Through an upper mini sternotomy, cardiopulmonary bypass was installed with direct aortic cannulation and the right atrium. After infusion of del Nido 50 percent cardioplegia, an aortotomy in standard fashion was performed. After resection of the cusps and debridement of the calcium in the annulus, the first three stitches were placed in the three commissures and the prosthesis was measured with the specific sizer.

Next, surgeons sutured two more stitches between the commissures and the interposition of the pledget between the paired stitches. Extra care should be taken not to twist or invert the pledget, allowing a regular face-to-face apposition of the aortic and prosthetic rings. Stitches were then passed through the suture ring respecting the same distance and the prosthesis was finally lowered and tied in the aortic annulus.

Next, surgeons reviewed the LV outflow tract and the positioning of the pledgets and performed aortography with a double 4-0 Prolene running suture. An echocardiogram performed after the procedure showed no more than trivial paravalvular leak and transprosthetic gradients of less than two digits.

Tips and Pitfalls

For treatment of aortic valve diseases, the surgeon must be aware of choosing the appropriate size of the prosthesis and suturing technique. For optimal performance of the chosen prosthesis, it is necessary to have the lowest transprosthetic gradient combined with absence of paravalvular leak.

Using nine instead of the traditional fifteen or more pairs of sutures helps to reduce the number of pledgets, facilitating the wide opening of the LV outflow tract.

As shown in the video, the first stitches are placed in the three commissures, this region where the cusps meet, and form a dense histological substrate to support the sutures and fix the prosthesis without the need for pledget reinforcement. The authors emphasize the importance of keeping the suture very stretched, making it easier to see the ring and ensuring that the pledget will not twist or invert.
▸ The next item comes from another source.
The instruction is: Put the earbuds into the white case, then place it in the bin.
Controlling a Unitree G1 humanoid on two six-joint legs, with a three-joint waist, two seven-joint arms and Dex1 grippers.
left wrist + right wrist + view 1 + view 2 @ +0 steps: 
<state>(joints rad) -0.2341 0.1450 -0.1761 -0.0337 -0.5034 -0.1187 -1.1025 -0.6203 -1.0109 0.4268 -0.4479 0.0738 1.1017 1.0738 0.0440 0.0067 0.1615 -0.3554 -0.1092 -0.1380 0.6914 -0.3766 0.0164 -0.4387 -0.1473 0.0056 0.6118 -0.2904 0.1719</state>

In valves with a predominance of insufficiency, where the rings are usually larger, surgeons can use the same number of sutures, keeping the distance gap the size of the pledget (7mm) and increasing the distance between the arms of the suture. The dense fibrous tissue of the commissures allows for greater spacing between the suture as long as the same distance is respected in the prosthetic ring avoiding annulus pleating. In case of need for extra stitches, the authors maintain the principle of placing the pledgets between the sutures if possible.

With the routine use of this pledget technique between the sutures, the sets of three points with two pledgets can be pre-assembled, which facilitates the work of the team and speeds the implantation of the prosthesis.

The authors also suggest that the industry could customize these sets of 9–12 sutures and the lengths of the pledgets, increasing the possibilities of use for different ring sizes.